# DESCRIPTION OF THE TASK
Look for the word "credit" in the material below. Copy each line that has it.

# EXCERPTED RECORDS
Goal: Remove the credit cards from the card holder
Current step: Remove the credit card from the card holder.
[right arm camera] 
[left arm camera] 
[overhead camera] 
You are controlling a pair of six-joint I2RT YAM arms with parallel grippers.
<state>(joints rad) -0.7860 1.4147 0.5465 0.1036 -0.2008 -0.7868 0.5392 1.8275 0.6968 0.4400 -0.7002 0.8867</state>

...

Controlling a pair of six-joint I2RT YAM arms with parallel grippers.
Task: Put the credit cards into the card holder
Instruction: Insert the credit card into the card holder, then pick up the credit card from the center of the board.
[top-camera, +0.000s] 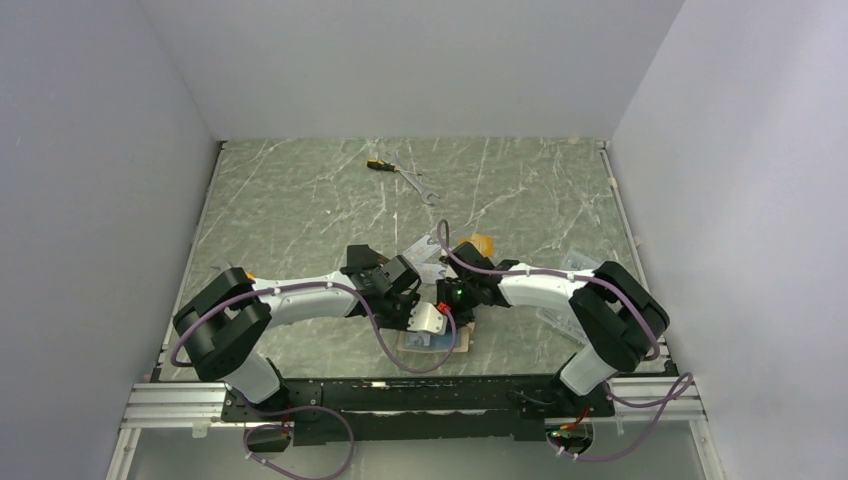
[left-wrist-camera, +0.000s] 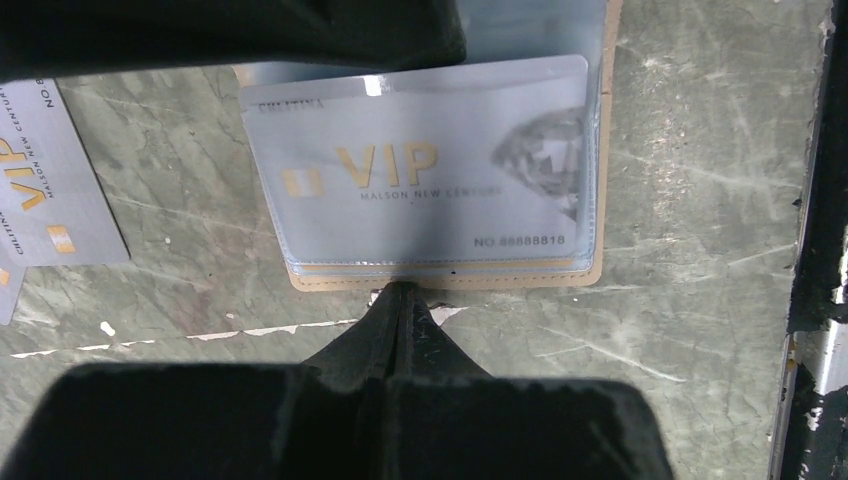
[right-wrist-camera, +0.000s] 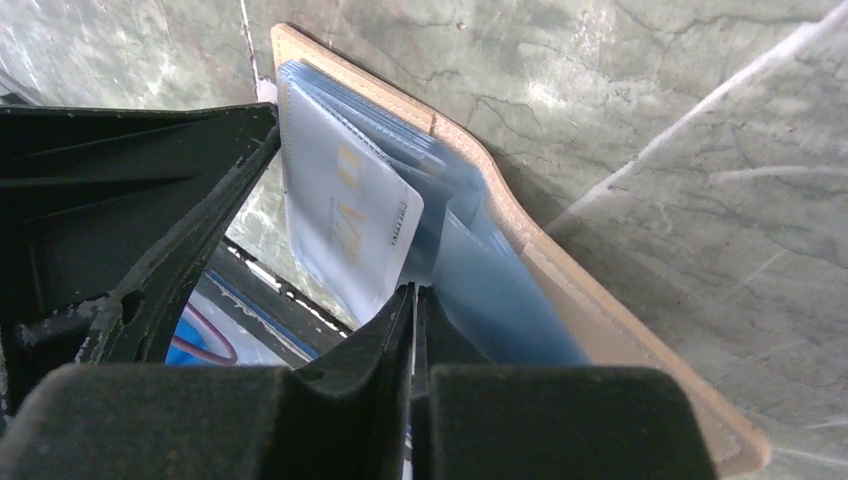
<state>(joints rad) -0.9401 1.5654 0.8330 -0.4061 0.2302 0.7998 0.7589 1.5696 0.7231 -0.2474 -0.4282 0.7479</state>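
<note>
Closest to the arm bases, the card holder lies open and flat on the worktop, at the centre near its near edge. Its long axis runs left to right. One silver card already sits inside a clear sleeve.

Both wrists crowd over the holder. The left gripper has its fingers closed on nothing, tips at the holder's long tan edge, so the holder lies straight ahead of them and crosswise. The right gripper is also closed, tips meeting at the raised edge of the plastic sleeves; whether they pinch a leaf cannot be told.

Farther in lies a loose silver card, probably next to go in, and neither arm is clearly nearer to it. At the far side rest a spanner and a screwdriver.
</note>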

# WRITTEN SOLUTION
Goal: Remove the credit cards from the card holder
Current step: Remove the credit card from the card holder.
Task: Put the credit cards into the card holder
Instruction: Insert the credit card into the card holder, then pick up the credit card from the center of the board.

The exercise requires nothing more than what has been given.